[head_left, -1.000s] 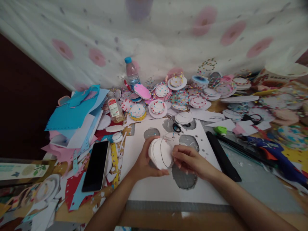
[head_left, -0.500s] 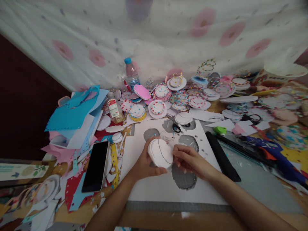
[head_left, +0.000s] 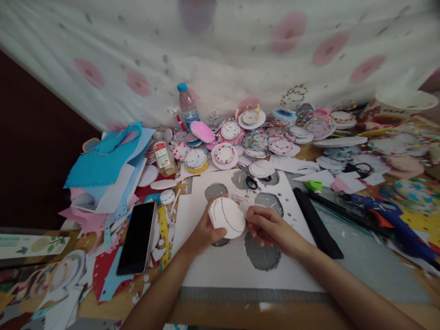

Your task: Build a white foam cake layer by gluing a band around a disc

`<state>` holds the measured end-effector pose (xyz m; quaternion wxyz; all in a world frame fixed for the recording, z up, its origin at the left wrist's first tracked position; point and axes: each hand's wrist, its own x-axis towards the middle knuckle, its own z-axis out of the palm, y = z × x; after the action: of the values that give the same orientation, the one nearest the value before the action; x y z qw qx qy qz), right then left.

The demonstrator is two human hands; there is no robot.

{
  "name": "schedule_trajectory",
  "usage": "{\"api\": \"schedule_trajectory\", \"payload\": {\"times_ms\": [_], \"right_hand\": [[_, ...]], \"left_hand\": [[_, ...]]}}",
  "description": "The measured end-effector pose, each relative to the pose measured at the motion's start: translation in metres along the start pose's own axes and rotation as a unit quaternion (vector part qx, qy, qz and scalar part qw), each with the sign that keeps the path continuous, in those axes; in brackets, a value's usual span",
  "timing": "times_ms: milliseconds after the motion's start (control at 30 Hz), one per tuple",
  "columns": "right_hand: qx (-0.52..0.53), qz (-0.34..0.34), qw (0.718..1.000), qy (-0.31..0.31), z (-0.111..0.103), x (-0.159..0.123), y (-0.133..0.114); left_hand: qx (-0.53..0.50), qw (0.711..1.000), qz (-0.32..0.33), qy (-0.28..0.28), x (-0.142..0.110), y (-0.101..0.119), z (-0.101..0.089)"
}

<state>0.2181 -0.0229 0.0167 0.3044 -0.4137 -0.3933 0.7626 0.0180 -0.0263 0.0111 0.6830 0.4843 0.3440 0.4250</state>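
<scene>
My left hand [head_left: 203, 234] grips a round white disc [head_left: 227, 217], its thumb on the lower front and its fingers behind. A dark curved line crosses the disc's face. My right hand [head_left: 266, 223] is closed in a pinch close beside the disc's right edge; what lies between the fingertips, if anything, is too small to make out. Below both hands lies a white sheet [head_left: 220, 270] with several round holes cut through it, showing the grey mat [head_left: 364, 275] beneath. Scissors with black handles [head_left: 252, 183] rest at the sheet's far edge.
A phone [head_left: 136, 238] and coloured scraps lie to the left, near blue sheets [head_left: 99, 165]. Many beaded discs [head_left: 225, 154] crowd the back, with a water bottle [head_left: 188, 105] and a glue bottle [head_left: 164, 156]. On the right are a black bar [head_left: 318, 224] and a blue glue gun [head_left: 381, 205].
The disc has shifted slightly left and turned in my left hand, whose thumb now presses on its front. My right hand stays in almost the same place, pinched.
</scene>
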Motion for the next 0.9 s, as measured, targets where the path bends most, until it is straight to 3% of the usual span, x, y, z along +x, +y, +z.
{"api": "schedule_trajectory", "payload": {"times_ms": [233,533,733,900], "right_hand": [[-0.021,0.007,1.0,-0.001,0.0014,-0.0019,-0.0025],[0.005,0.004,1.0,-0.001,-0.0007,-0.0006,0.0],[0.012,0.008,1.0,-0.003,-0.0015,-0.0004,0.0002],[-0.004,-0.001,1.0,-0.01,-0.0021,0.0007,0.003]], "left_hand": [[0.112,0.991,0.058,0.052,0.0028,-0.0022,-0.0019],[0.067,0.995,0.054,0.042,0.0024,-0.0036,-0.0036],[-0.073,0.996,-0.008,0.043,0.0005,-0.0002,0.0016],[-0.101,0.994,-0.015,0.031,-0.0017,-0.001,0.0025]]}}
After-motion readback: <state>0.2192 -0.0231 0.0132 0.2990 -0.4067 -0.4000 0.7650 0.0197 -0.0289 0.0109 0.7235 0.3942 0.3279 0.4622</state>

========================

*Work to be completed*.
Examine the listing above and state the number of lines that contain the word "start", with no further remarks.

*Output of the task*.
2